Sa formation de biologiste a eu une influence indéniable. «C’est-à-dire que je peux lire une courbe, lance-t-elle dans un rire communicatif. Je sais ce qu’est un virus et je pense que c’était une des raisons de mon angoisse». Double nationale (Suisse et Etats-Unis), elle compare et «admire» la façon dont la Suisse et son gouvernement ont fonctionné. Et là, Nouria Hernandez se tend et s’indigne: «On a aux Etats-Unis un président qui dit aux gens qu’ils pourraient boire de l’eau de Javel. Un président qui n’a pas arrêté de dénigrer la science et les scientifiques.»

Au-delà de la colère, la biologiste tire des enseignements: «J’espère que cette expérience du Covid-19 va remettre dans la tête des gens, si certains en doutaient, qu’il est important de faire de la recherche et que les résultats puissent être communiqués à la population, aux politiciens et que ceux-ci en tiennent compte.» Pour autant, la biologiste tient au doute, à la remise en question et rejette le discours actuel sur la Science.

Il n’y a pas une science et qu’un avis. «La science est un processus dans lequel on est toujours à la limite supérieure du savoir et où l’on explore l’inconnu. Et vous découvrez des choses sans comprendre vraiment. Une semaine plus tard, ça veut dire autre chose. C’était ça avec le Covid-19. Ce processus est plein d’incertitudes, d’erreurs, d’interprétations, c’est normal, autrement ce serait inquiétant.
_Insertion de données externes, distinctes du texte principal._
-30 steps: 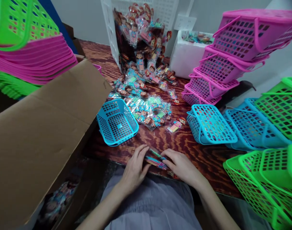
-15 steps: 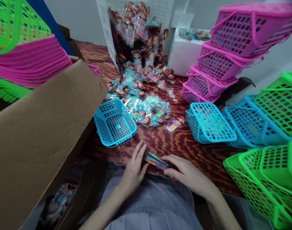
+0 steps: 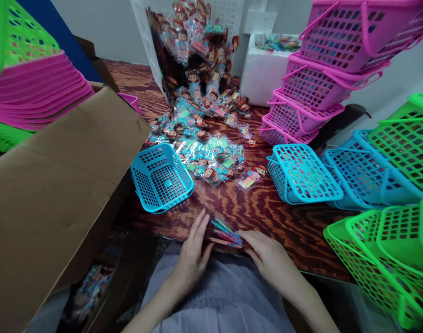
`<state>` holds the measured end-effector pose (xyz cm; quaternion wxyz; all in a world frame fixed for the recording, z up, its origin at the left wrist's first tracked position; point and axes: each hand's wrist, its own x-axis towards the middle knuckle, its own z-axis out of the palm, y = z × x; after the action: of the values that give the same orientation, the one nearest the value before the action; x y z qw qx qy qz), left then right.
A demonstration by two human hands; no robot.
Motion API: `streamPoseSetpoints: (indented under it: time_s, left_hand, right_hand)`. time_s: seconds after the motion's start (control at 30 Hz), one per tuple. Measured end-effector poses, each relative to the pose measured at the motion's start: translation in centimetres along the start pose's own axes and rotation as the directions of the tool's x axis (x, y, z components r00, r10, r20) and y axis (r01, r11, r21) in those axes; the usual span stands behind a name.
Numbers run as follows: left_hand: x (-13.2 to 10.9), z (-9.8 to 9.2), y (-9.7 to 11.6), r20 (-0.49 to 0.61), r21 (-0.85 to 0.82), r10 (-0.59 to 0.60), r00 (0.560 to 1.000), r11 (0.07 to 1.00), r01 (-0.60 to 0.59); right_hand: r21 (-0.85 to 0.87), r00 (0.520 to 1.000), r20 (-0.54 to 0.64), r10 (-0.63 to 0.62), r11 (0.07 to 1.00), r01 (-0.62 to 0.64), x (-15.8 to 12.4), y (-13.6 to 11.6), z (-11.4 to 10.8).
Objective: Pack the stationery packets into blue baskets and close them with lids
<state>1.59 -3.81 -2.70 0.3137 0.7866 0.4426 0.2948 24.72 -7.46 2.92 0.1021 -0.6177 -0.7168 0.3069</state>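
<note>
A small bundle of plastic packets (image 3: 225,233) with coloured edges is held on its side between my hands at the table's front edge. My right hand (image 3: 263,252) pinches the packets at their right end. Alongside their left end is my left hand (image 3: 194,247), its fingers stretched out and its thumb apart; whether it touches them I cannot tell. An open blue basket (image 3: 163,178) sits just beyond my left hand. Behind it spreads a pile of clear packets with cartoon dolls (image 3: 208,152). One loose doll packet (image 3: 252,177) lies to the right of the pile.
A white crate (image 3: 145,41) spills doll packets at the back, beside a white foam box (image 3: 262,74). Stacked pink baskets (image 3: 308,88), blue baskets (image 3: 303,173) and green baskets (image 3: 381,245) line the right. A large cardboard flap (image 3: 65,180) blocks the left.
My right hand has closed in on the packets' right end, and the packets have fanned slightly apart. My left hand has shifted little. The camera view has moved slightly.
</note>
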Motion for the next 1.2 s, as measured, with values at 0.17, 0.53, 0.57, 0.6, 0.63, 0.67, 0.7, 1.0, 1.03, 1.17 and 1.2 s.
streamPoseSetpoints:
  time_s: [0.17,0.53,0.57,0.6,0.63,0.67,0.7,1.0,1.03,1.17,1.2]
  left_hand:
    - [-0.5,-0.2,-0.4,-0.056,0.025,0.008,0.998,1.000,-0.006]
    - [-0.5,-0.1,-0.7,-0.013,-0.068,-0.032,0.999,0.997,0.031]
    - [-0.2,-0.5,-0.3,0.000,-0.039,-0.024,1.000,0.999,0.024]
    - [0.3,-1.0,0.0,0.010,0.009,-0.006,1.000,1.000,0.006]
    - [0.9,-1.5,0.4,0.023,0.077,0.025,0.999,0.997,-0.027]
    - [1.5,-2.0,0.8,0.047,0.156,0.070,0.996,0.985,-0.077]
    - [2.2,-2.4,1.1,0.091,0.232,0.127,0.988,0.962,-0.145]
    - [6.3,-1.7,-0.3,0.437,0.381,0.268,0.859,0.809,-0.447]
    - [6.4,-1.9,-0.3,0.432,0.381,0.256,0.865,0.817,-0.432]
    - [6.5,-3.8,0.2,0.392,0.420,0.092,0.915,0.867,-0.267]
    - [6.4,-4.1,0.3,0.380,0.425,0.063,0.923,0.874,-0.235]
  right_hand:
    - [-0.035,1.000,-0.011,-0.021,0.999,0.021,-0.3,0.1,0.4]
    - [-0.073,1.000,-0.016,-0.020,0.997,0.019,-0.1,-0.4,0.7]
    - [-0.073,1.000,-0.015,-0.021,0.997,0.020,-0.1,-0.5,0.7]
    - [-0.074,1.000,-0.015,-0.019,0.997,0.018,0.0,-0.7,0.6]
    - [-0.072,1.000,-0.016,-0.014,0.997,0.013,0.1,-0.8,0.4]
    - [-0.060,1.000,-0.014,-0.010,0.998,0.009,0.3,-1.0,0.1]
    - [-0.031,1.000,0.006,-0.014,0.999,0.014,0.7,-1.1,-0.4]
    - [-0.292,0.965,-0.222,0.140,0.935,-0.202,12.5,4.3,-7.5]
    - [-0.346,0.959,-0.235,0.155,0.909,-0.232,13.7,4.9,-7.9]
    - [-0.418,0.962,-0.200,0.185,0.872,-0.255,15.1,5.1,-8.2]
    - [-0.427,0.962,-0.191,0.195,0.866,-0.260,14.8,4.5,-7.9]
Après il y a une stabilisation et des éléments établis sur lesquels on ne revient pas».

L’enjeu est de première importance. «Quand on m’a appris à écrire un article scientifique, on m’a toujours dit que l’on n’utilise pas la formule: ceci prouve cela. On ne prouve jamais rien, on observe et ensuite on tire des conclusions. Ça c’est honnête», affirme la rectrice.

Environnement menacé

Quant à la situation climatique, le débat scientifique est clos sur l’évolution du climat vers un réchauffement provoqué par les activités humaines et qui va entraîner des dérèglements. «Mais le débat pour remédier à cette situation est en revanche complètement ouvert et c’est de nouveau une décision politique».

Les conséquences vont être «majeures», redoute la biologiste. «J’ai grandi en apprenant à l’école primaire que la Suisse était le château d’eau de l’Europe. Et que voit-on? On en est à héliporter de l’eau pour nos vaches sur les alpages. Il y a des signes absolument certains de l’évolution», lance la rectrice avec une angoisse décelable dans la crispation de son sourire.

«Mon père espagnol nous parlait de la Guerre d’Espagne et de la Seconde Guerre mondiale. Il nous disait à mon frère et moi que l’on ne savait pas la chance qu’on a. J’ai deux enfants et j’aimerais qu’ils puissent avoir une vie aussi prospère et bonne que moi. Si l’on ne fait rien pour le climat, ce ne sera pas facile.»

Mais des souvenirs comme le Prix Nobel attribué à Jacques Dubochet, temps fort et joyeux de son mandat, lui redonne de l’entrain et des raisons d’espérer. «C’était un très beau moment pour des tas de raison. J’ai travaillé avec lui. C’est une belle personne, que l’on soit d’accord ou non avec ses opinions tranchées. Il est d’une sincérité totale.»